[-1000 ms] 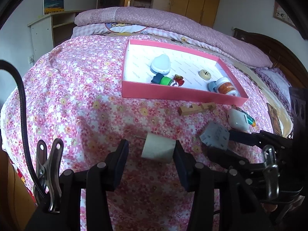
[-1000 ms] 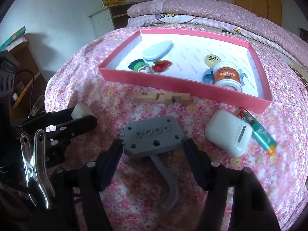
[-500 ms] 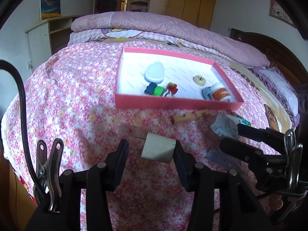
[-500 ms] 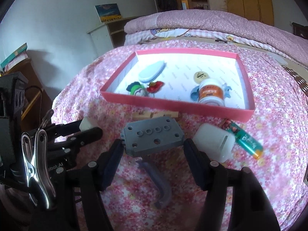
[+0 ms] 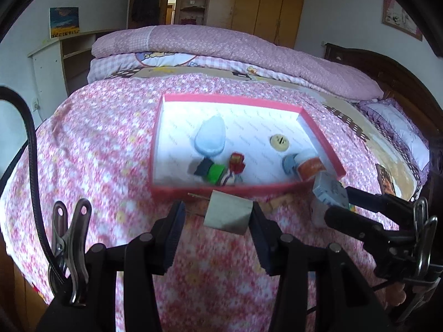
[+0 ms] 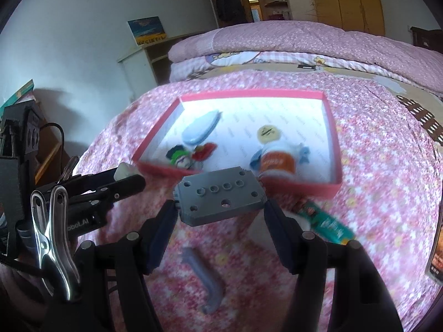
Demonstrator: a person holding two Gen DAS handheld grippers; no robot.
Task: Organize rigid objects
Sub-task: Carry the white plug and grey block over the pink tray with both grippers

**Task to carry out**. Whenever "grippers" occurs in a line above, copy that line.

**Solution to the exercise**.
Demonstrator: a person holding two Gen DAS handheld grippers; no robot.
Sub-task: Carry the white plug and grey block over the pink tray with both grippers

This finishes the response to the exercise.